» Dataset section:

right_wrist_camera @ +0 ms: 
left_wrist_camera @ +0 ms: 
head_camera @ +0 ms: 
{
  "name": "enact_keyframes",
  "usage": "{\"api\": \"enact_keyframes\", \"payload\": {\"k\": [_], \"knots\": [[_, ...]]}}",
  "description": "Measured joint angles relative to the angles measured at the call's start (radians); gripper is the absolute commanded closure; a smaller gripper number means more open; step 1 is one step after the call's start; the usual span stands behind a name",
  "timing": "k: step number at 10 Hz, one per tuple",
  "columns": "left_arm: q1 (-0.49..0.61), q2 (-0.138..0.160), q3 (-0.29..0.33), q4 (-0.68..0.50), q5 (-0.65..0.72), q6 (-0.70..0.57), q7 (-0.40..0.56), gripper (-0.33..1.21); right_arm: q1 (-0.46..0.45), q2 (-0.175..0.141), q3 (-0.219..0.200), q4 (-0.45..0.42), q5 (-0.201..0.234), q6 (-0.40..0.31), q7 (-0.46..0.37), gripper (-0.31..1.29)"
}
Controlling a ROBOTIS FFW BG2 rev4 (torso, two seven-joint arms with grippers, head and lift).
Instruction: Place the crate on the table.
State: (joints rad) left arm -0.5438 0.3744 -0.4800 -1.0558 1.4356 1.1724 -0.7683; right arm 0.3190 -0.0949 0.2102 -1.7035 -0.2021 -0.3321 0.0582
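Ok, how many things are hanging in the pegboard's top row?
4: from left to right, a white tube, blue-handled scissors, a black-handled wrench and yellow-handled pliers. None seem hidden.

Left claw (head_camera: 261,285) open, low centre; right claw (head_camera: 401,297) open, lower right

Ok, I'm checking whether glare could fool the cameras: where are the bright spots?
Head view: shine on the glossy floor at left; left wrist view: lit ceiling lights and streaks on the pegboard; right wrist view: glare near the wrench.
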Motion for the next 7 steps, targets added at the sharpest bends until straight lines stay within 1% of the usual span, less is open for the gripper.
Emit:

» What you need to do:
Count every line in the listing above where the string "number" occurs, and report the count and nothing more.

» Task result:
2